[Stored data]

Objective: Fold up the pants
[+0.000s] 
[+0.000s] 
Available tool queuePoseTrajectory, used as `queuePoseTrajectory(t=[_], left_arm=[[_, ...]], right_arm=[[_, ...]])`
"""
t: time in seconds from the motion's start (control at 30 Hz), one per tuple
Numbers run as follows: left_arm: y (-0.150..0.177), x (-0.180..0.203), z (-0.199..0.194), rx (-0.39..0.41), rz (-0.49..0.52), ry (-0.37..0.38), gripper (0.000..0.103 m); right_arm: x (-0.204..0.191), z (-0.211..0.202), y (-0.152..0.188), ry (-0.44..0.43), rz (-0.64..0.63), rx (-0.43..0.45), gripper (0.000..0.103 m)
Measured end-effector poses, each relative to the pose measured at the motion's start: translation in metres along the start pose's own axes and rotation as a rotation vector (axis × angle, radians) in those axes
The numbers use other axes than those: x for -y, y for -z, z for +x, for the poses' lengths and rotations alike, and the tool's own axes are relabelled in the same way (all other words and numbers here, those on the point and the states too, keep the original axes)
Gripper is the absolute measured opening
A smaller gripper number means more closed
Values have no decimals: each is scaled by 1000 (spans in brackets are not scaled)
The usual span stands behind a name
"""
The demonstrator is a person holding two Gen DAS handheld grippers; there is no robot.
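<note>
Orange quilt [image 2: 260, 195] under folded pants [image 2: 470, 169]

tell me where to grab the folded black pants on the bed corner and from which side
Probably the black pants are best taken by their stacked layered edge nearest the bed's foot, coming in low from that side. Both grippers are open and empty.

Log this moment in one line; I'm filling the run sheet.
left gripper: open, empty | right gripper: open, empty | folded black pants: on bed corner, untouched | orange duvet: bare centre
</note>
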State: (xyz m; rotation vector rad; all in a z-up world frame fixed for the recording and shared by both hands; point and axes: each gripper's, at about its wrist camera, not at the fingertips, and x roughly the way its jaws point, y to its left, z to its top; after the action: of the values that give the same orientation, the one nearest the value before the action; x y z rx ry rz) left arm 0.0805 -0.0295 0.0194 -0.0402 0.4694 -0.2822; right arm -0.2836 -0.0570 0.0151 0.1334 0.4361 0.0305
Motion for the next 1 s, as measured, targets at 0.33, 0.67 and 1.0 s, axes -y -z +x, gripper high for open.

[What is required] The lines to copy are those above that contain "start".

[Response box]
t: time in seconds from the motion's start (control at 30 Hz), one per tuple
Measured end-effector poses, each relative to the pose measured at the motion's start: translation in metres along the start pose's own axes and rotation as a rotation vector (axis × angle, radians) in those axes

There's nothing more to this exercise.